PROMPT
Work out how many lines in the data below contain the string "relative", and reply with that figure alone.

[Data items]
= = = =

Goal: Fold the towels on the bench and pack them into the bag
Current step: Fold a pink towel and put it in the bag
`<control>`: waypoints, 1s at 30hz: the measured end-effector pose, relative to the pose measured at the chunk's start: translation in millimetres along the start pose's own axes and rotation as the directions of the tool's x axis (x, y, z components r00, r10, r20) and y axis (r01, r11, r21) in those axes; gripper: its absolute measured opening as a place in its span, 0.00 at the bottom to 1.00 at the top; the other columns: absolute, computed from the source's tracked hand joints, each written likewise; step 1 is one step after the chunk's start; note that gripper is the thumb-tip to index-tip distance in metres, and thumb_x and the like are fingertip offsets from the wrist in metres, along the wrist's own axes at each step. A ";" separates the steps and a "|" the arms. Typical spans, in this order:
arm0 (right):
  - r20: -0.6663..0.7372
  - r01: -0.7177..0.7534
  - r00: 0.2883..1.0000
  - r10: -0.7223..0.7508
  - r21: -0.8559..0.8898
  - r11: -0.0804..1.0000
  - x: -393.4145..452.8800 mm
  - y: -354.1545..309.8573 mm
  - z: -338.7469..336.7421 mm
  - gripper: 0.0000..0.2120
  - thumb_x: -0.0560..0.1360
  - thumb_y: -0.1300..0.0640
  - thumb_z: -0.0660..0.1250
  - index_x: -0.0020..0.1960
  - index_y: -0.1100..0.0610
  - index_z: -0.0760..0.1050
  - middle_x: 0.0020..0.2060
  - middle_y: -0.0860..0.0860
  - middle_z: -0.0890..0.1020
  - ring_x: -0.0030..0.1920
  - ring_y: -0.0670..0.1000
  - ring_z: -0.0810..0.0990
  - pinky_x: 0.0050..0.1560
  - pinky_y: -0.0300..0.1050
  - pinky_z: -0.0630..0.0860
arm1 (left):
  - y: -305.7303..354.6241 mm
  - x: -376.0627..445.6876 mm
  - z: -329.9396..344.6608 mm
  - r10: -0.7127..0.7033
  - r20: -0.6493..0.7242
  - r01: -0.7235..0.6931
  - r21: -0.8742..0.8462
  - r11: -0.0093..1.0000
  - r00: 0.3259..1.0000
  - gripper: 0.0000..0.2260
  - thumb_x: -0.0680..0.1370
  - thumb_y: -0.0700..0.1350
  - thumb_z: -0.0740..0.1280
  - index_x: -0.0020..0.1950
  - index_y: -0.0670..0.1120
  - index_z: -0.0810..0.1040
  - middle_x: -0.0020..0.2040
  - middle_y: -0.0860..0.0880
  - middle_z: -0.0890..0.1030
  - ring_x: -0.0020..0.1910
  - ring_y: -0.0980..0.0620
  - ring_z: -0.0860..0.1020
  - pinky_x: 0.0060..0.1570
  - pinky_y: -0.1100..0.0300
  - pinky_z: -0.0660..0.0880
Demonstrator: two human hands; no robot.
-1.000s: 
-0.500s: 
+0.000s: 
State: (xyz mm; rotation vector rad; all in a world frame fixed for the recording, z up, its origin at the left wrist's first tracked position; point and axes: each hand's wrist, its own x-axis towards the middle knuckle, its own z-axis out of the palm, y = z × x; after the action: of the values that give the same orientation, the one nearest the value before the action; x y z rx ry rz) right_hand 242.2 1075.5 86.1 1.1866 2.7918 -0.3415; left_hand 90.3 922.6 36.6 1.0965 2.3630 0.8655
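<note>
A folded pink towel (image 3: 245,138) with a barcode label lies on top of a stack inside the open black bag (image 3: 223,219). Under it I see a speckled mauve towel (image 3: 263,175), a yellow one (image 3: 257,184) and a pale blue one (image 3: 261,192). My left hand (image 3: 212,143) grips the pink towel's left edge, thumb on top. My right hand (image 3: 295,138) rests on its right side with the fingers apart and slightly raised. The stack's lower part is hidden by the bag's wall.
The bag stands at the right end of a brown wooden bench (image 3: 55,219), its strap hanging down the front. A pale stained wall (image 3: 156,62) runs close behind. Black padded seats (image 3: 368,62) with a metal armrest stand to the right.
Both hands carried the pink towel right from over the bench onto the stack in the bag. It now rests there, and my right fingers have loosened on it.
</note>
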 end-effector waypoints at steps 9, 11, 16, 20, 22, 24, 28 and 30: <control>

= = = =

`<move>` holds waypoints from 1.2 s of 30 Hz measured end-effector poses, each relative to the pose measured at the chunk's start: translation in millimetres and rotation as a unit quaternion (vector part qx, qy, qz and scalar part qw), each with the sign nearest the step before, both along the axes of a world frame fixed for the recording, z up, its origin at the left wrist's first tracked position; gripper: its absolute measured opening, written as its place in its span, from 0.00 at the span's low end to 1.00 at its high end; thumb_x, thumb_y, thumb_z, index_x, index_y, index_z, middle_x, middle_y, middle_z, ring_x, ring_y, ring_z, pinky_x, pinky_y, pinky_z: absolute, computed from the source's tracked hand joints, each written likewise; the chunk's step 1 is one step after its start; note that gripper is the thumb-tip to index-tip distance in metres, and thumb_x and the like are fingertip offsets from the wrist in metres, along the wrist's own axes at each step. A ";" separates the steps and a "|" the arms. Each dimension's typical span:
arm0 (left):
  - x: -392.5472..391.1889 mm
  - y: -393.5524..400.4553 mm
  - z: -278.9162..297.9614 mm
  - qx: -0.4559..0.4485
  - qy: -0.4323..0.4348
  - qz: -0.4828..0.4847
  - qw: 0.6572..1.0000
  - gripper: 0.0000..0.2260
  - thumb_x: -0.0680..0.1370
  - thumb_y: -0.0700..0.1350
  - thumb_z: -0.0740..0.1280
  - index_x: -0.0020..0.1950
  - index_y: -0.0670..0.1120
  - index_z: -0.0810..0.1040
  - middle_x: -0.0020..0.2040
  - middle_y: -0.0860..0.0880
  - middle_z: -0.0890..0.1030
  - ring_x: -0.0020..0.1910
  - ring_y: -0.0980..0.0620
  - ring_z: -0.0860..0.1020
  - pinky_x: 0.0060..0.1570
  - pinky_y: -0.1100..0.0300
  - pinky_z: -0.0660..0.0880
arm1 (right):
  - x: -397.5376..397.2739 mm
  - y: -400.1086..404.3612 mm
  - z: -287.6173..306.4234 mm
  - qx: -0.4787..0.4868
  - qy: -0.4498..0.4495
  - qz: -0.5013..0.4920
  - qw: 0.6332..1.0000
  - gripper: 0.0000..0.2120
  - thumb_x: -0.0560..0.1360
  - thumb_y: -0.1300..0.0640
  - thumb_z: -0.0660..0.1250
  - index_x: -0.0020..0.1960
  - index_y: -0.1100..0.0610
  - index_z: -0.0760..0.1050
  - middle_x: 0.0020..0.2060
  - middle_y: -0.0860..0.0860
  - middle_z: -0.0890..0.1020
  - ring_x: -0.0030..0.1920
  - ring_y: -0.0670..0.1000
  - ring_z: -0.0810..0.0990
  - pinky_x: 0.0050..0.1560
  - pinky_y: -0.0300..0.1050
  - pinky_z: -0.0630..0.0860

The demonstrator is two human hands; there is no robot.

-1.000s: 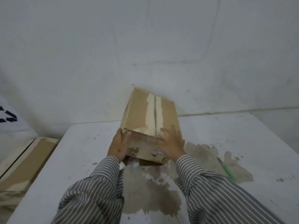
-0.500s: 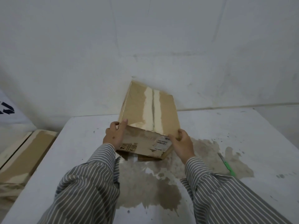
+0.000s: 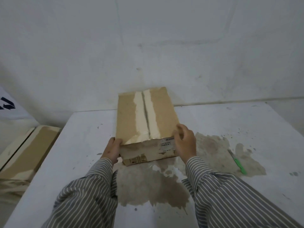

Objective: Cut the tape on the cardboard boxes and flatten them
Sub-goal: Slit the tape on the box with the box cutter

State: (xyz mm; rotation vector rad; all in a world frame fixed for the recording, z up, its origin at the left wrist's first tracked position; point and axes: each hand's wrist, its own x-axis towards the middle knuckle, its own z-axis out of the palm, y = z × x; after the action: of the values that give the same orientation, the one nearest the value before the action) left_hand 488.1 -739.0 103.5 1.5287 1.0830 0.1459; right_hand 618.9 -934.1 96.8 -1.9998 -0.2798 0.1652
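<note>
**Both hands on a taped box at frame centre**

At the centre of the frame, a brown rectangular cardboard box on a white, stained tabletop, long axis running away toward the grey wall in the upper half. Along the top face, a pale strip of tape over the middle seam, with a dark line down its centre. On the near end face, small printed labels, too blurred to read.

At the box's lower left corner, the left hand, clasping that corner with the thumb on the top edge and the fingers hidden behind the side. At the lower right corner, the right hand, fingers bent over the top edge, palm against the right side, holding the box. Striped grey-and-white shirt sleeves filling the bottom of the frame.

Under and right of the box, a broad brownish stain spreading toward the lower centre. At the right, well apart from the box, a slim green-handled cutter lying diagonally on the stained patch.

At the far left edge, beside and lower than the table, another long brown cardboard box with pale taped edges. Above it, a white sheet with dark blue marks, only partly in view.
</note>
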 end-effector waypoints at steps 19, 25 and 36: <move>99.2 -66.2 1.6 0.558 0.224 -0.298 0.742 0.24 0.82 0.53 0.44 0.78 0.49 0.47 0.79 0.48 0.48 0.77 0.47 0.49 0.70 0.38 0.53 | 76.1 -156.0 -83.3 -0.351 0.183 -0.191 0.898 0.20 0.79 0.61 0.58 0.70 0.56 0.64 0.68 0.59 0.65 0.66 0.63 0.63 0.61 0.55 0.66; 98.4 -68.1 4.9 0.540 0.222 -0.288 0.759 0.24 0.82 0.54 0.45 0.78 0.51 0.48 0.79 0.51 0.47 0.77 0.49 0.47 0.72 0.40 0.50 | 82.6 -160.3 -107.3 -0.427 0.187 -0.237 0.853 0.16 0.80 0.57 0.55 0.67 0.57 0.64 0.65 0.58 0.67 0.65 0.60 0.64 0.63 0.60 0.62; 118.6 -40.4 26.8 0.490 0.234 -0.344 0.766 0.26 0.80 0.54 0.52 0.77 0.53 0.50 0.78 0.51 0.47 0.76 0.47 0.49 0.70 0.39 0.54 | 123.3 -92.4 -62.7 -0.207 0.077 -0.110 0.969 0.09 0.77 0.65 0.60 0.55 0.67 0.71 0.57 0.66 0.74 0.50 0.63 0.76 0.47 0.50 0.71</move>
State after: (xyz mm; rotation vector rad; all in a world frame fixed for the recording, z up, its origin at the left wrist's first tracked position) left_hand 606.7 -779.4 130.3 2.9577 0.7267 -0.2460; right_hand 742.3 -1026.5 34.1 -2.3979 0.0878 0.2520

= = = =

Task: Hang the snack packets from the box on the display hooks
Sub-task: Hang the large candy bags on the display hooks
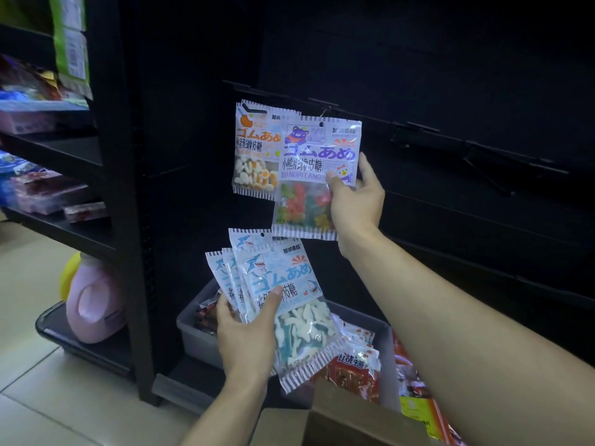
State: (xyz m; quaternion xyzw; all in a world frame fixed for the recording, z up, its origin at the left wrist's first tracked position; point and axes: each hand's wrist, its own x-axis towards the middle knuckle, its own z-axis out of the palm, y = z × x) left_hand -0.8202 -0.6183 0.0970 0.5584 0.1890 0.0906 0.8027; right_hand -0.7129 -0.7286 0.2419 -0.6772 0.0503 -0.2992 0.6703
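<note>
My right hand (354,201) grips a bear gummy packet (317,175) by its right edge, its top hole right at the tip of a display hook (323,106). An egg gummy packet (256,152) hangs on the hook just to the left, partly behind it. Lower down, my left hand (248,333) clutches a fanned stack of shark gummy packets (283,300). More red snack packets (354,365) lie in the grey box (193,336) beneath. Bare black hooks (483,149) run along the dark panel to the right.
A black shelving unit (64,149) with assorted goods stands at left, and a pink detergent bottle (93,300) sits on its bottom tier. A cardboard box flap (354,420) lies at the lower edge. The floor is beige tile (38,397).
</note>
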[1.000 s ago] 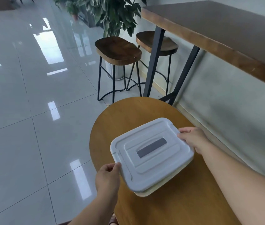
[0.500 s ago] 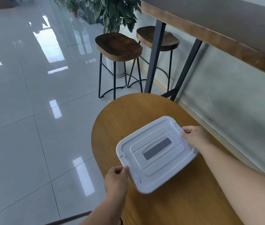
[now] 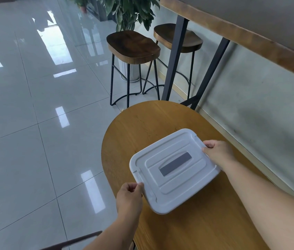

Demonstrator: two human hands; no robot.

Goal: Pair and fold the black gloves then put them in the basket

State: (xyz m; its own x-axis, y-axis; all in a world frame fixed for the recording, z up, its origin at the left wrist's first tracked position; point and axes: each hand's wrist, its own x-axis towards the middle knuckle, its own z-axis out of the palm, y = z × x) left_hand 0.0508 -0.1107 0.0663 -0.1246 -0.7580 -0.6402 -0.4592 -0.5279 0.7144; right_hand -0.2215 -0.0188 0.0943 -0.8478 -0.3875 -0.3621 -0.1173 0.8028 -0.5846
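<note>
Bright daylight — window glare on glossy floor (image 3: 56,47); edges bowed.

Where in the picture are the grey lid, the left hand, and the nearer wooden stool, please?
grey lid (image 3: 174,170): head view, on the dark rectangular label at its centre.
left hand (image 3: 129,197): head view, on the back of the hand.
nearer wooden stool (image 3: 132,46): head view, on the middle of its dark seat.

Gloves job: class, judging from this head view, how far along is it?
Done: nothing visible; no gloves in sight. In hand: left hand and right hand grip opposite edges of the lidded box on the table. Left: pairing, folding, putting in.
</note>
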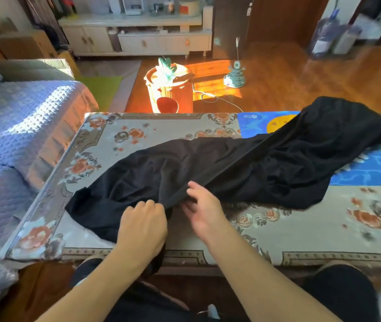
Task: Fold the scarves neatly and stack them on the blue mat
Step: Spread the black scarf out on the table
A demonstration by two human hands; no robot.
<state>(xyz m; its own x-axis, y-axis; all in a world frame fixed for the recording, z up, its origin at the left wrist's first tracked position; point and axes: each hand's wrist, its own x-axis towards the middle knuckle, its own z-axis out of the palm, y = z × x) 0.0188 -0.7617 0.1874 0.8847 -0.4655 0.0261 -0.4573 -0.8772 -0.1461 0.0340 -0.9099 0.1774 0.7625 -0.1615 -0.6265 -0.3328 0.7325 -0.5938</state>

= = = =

OUTPUT FOR THIS TASK
2